Monsieur … fut entendu en date du même jour par un agent du service de police judiciaire, section police des étrangers et des jeux, de la police grand-ducale, sur son identité et l’itinéraire suivi pour venir au Luxembourg.

Il fut en outre entendu en date du 13 décembre 2002 par un agent du ministère de la Justice sur les motifs à la base de sa demande d’asile.

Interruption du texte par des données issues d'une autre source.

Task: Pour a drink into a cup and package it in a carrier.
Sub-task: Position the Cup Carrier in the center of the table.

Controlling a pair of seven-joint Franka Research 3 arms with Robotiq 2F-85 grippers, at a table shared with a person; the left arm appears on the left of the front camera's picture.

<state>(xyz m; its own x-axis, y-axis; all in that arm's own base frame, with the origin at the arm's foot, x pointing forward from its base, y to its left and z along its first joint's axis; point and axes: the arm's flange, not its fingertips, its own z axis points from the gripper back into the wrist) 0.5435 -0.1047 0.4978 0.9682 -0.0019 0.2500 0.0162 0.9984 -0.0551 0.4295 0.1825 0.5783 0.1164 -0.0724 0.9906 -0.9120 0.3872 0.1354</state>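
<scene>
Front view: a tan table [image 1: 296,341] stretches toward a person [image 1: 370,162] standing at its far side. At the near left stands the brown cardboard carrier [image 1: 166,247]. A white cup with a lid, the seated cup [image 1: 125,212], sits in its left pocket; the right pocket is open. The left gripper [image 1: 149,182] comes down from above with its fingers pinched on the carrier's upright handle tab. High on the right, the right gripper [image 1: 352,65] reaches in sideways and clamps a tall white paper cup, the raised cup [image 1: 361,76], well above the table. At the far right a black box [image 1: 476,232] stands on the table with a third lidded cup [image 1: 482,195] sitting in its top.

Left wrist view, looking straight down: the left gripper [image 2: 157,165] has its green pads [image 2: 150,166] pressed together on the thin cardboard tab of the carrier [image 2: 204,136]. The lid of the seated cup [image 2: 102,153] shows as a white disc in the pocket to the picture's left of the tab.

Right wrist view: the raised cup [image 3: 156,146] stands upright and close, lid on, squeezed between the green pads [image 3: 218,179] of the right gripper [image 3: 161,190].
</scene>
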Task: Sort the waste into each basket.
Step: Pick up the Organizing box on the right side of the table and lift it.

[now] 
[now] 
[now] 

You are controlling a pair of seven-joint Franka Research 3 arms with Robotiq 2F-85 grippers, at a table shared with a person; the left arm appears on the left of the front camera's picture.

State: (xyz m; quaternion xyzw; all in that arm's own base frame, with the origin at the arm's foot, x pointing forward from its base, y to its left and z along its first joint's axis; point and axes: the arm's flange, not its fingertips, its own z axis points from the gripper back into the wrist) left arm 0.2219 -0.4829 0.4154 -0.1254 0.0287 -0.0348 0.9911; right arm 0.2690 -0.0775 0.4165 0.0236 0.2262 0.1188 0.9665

Par décision du 6 janvier 2003, notifiée le 16 janvier 2003, le ministre de la Justice l’informa que sa demande avait été rejetée. Ladite décision est motivée comme suit :

« Il résulte de vos déclarations que vous auriez quitté votre domicile en Bosnie le 9 juin 2002 pour aller au Luxembourg. Votre épouse et votre enfant auraient dû vous suivre, mais ils ne seraient pas arrivés à quitter le pays. Vous ne pouvez donner aucune précision concernant votre trajet.

Vous avez déposé votre demande en obtention du statut de réfugié le 10 juin 2002.

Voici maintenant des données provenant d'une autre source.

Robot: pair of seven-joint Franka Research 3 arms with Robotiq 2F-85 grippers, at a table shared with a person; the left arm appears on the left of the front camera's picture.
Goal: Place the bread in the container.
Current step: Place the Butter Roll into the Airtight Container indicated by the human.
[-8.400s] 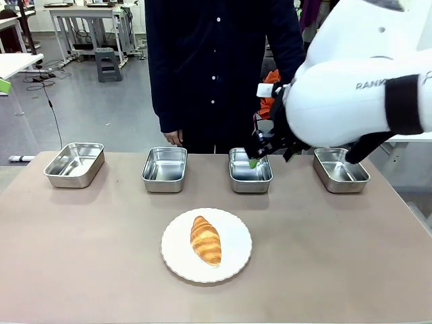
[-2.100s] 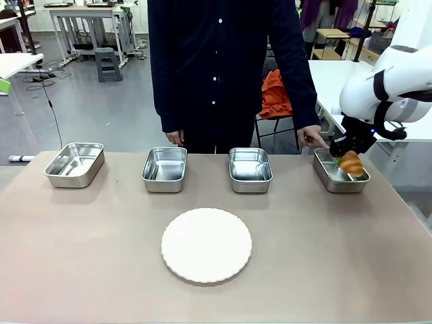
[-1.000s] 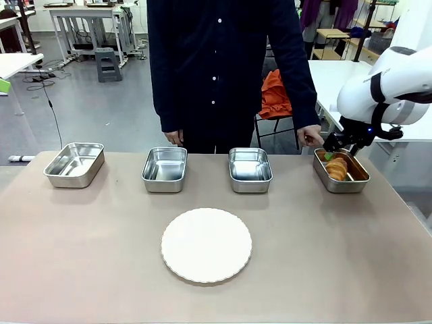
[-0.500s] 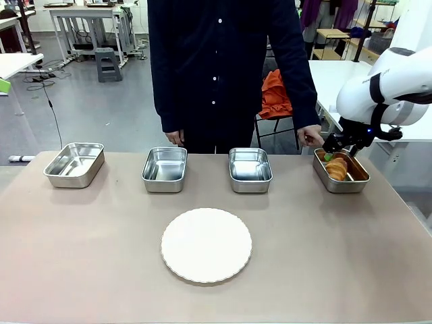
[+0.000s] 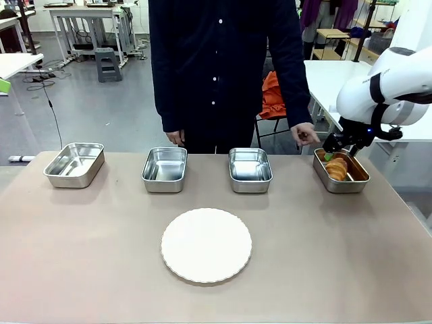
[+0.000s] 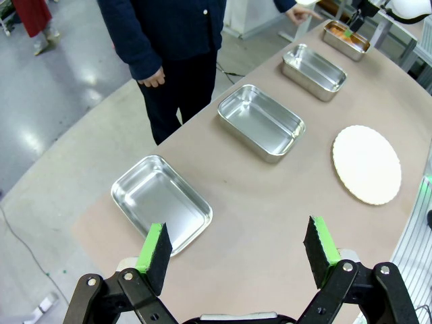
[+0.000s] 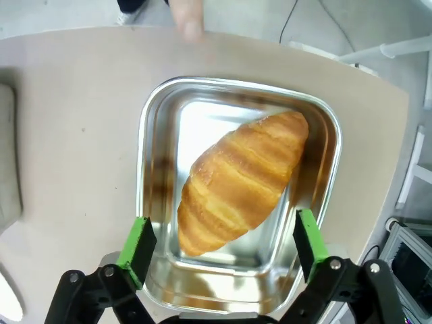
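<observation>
- Spanning the scene, the table [image 5: 101,256] carries four steel pans in a row and a white plate [image 5: 206,244] nearer the robot.
- The right gripper [image 7: 219,251] hovers just above the container [image 7: 156,121], the rightmost pan, fingers spread wide and gripping nothing.
- The left gripper [image 6: 237,251] hangs well away, also spread and empty.
- The bread [image 7: 239,181] lies inside the container, long axis diagonal, directly below the right fingers; a straight lift should clear it.
</observation>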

Vous exposez que vous auriez participé à la guerre de Bosnie et qu’ensuite, vous seriez venu au Luxembourg où vous auriez déposé une première demande d’asile en 1995.

Vous seriez retourné en Bosnie en 1997. Vous y auriez été traité de déserteur, et vous n’auriez pas trouvé de travail. Le SDA aurait accordé des aides à la construction, mais vous n’auriez pas pu en bénéficier. Votre épouse, restée en Bosnie, ne serait que locataire de son domicile.

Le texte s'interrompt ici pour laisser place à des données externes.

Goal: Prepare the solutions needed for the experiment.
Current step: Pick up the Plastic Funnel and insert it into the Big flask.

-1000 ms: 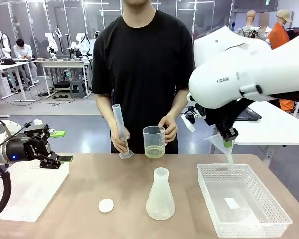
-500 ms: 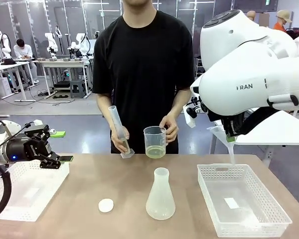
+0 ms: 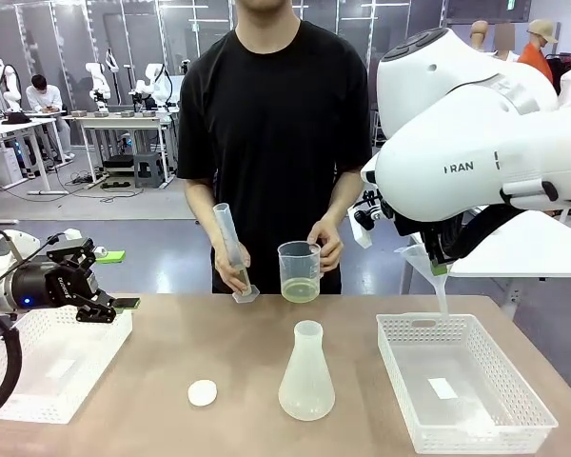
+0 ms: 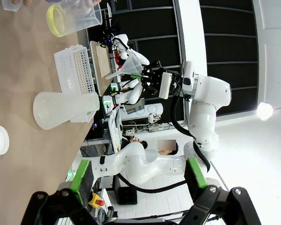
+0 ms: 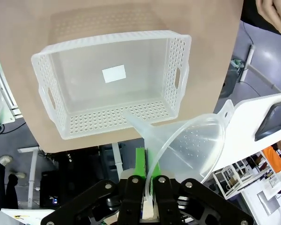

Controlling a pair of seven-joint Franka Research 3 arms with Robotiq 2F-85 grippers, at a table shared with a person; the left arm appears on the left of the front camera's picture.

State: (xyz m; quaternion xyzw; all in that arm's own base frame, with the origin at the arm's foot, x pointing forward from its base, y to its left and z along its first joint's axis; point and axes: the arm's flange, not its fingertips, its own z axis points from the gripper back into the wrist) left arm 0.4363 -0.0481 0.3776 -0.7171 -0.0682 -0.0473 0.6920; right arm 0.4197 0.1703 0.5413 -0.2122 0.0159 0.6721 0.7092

Vous dites aussi n’avoir été membre d’aucun parti politique.

Je vous signale que la reconnaissance du statut de réfugié n’est pas uniquement conditionnée par la situation générale du pays d’origine, mais aussi, et surtout, par la situation particulière du demandeur d’asile qui doit établir, concrètement, que sa situation individuelle est telle qu’elle laisse supposer une crainte justifiée de persécution au sens de la Convention de Genève.

Je vous rends attentif au fait que, pour invoquer l’article 1er A, 2 de la Convention de Genève, il faut une crainte justifiée de persécutions en raison de vos opinions politiques, de votre race, de votre religion, de votre nationalité ou de votre appartenance à un groupe social et qui soit susceptible de vous rendre la vie intolérable dans votre pays.

Je constate d’abord qu’il est fort curieux que, bénéficiant d’un visa pour un Etat de la Communauté Européenne, vous n’en ayez pas profité pour vous épargner ainsi la recherche et le prix d’un passeur.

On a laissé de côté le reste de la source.